If a line in the listing contains "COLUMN", copy it out whole.

======== STORED DATA

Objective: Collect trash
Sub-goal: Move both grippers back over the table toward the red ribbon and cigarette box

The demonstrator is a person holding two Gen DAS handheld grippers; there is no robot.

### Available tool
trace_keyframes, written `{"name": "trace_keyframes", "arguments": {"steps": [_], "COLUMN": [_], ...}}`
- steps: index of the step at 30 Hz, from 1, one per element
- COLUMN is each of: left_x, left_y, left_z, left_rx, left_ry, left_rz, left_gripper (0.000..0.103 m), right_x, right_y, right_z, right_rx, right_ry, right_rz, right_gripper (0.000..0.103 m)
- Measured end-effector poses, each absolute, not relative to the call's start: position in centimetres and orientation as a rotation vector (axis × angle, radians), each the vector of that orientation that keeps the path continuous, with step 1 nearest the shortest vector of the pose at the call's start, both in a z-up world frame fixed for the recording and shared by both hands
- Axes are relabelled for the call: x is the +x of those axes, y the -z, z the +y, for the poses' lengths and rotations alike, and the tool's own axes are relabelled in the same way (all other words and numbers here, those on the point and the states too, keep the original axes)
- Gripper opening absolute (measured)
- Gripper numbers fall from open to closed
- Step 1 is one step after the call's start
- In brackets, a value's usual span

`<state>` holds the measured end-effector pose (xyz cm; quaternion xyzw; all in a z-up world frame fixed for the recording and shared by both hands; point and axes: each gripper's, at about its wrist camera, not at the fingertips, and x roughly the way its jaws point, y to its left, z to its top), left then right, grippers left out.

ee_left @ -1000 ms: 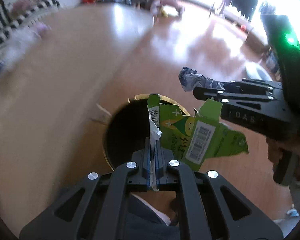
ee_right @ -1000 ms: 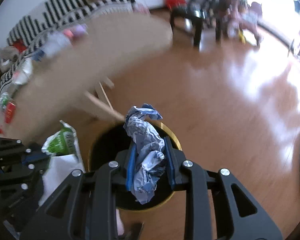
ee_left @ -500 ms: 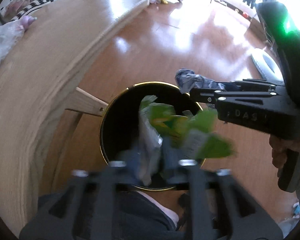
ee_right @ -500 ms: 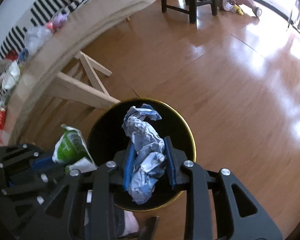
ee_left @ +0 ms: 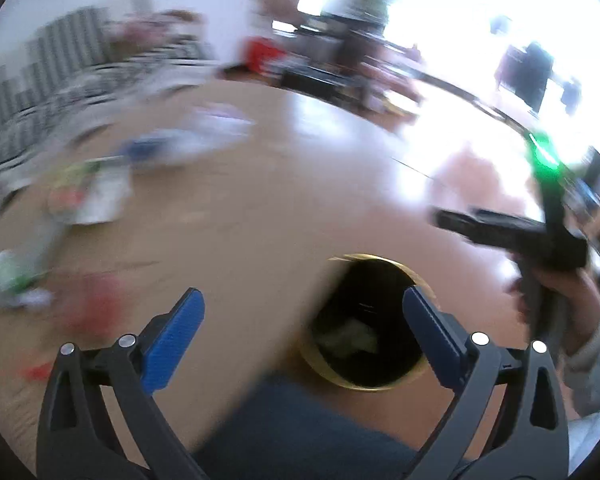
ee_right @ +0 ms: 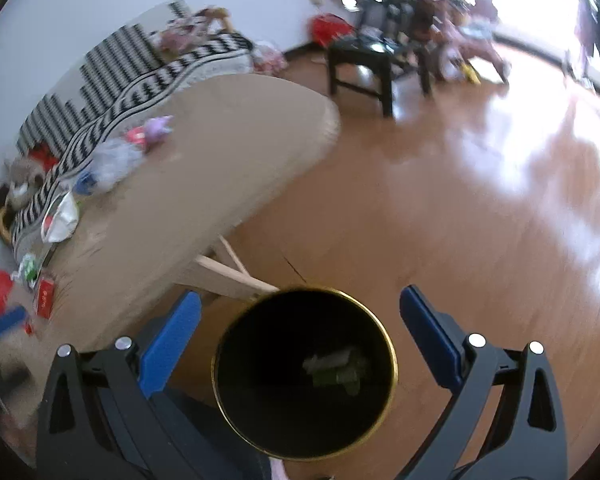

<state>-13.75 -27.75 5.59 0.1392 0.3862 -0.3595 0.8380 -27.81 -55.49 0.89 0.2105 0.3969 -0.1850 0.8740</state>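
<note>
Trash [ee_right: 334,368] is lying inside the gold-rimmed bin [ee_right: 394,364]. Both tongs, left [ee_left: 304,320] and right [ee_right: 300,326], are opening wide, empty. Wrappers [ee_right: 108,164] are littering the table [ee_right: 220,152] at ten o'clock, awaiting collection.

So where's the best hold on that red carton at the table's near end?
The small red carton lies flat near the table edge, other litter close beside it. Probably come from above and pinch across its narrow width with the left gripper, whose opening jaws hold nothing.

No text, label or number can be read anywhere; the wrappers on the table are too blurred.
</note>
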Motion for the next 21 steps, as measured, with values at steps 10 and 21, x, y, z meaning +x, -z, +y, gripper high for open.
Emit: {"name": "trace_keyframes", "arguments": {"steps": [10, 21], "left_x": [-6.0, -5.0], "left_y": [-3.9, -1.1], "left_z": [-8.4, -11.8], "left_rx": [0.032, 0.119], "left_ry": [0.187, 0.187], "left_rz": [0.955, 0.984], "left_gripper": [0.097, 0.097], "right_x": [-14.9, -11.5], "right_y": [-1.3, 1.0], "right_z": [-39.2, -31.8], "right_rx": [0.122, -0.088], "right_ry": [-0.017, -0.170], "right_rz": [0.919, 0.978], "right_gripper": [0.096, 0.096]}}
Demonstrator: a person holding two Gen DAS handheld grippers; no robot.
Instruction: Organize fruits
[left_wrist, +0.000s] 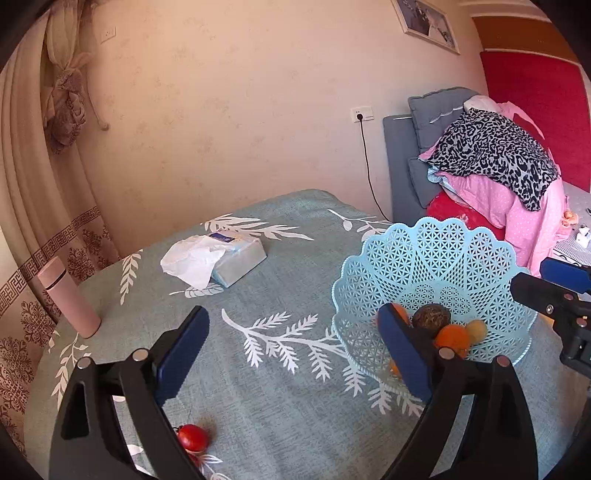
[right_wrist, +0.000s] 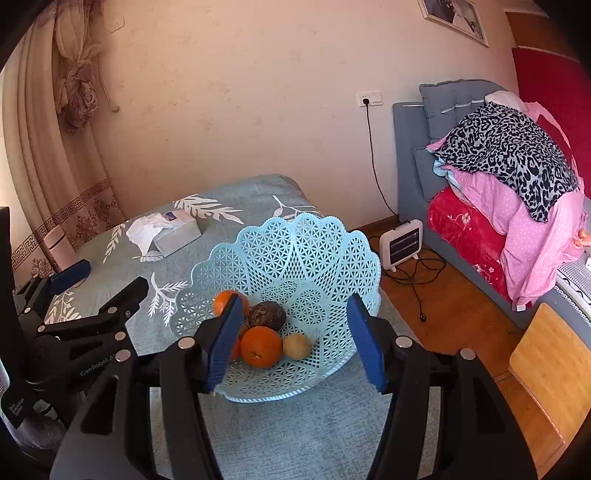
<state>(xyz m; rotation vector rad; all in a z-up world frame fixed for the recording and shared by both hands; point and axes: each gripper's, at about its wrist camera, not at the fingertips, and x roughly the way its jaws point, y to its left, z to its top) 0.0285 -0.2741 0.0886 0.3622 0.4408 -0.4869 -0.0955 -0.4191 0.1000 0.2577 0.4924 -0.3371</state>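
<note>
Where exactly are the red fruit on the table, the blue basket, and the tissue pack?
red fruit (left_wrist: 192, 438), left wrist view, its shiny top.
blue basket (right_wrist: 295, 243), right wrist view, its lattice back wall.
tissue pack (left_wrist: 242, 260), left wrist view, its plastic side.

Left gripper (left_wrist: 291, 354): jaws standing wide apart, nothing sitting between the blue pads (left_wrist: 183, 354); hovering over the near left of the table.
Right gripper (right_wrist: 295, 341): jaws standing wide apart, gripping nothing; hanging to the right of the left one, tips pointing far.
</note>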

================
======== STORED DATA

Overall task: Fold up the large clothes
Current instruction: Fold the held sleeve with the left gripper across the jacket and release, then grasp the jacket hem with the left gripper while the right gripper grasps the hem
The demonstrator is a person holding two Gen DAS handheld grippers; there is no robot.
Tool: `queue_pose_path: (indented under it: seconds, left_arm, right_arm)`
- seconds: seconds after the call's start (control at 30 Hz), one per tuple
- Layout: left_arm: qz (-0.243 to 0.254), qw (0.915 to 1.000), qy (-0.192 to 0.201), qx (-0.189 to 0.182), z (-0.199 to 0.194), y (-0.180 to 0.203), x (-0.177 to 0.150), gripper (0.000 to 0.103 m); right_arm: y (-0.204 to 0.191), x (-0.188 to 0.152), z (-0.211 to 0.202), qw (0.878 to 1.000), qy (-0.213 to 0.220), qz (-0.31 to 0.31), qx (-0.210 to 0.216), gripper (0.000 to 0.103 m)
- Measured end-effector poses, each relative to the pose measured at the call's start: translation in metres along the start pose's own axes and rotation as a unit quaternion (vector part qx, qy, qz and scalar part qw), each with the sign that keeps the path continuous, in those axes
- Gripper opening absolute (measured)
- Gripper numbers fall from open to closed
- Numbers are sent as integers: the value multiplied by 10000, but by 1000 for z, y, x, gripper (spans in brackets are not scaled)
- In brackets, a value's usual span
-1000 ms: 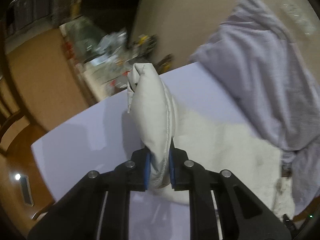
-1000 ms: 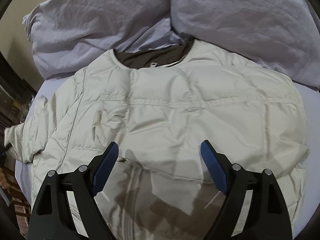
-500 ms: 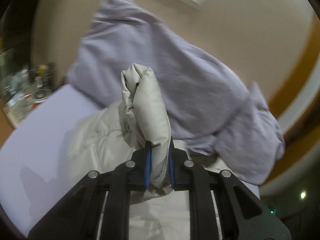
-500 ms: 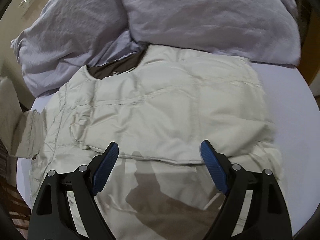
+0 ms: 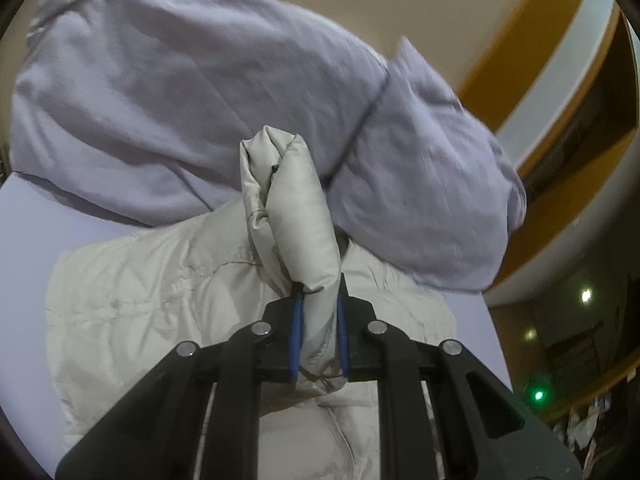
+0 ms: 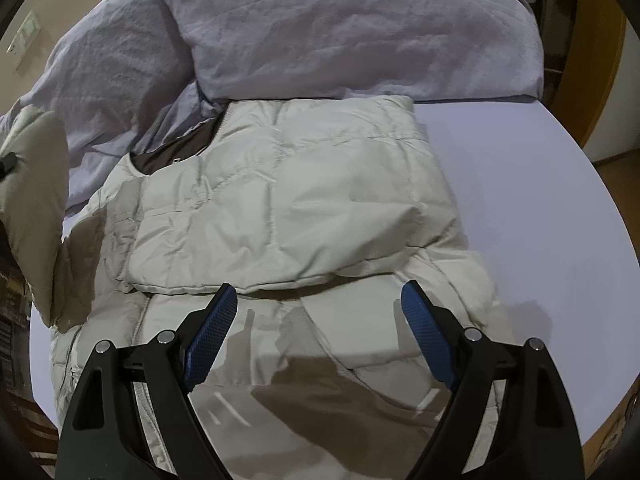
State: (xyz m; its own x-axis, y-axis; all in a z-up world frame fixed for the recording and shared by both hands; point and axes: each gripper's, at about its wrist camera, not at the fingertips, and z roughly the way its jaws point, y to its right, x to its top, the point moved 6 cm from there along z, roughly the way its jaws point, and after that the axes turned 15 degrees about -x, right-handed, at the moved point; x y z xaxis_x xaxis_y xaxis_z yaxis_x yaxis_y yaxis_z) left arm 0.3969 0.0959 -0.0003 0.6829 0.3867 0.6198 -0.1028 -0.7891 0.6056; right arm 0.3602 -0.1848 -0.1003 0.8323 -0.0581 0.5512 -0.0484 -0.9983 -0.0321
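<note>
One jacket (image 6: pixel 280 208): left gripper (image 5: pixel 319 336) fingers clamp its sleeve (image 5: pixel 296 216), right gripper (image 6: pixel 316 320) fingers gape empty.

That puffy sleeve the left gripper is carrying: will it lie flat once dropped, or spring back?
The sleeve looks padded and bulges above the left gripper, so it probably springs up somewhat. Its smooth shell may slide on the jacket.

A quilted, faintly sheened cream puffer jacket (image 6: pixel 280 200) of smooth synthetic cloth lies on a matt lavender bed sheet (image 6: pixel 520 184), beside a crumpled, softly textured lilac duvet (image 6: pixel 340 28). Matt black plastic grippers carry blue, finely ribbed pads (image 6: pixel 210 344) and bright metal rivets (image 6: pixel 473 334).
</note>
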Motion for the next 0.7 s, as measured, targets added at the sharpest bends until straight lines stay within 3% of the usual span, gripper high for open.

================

RESULT:
trace_keyframes, written `{"name": "trace_keyframes", "arguments": {"steps": [_], "COLUMN": [_], ...}}`
- COLUMN is each of: left_x, left_y, left_z, left_rx, left_ry, left_rz, left_gripper (0.000..0.103 m), right_x, right_y, right_z, right_rx, right_ry, right_rz, right_gripper (0.000..0.103 m)

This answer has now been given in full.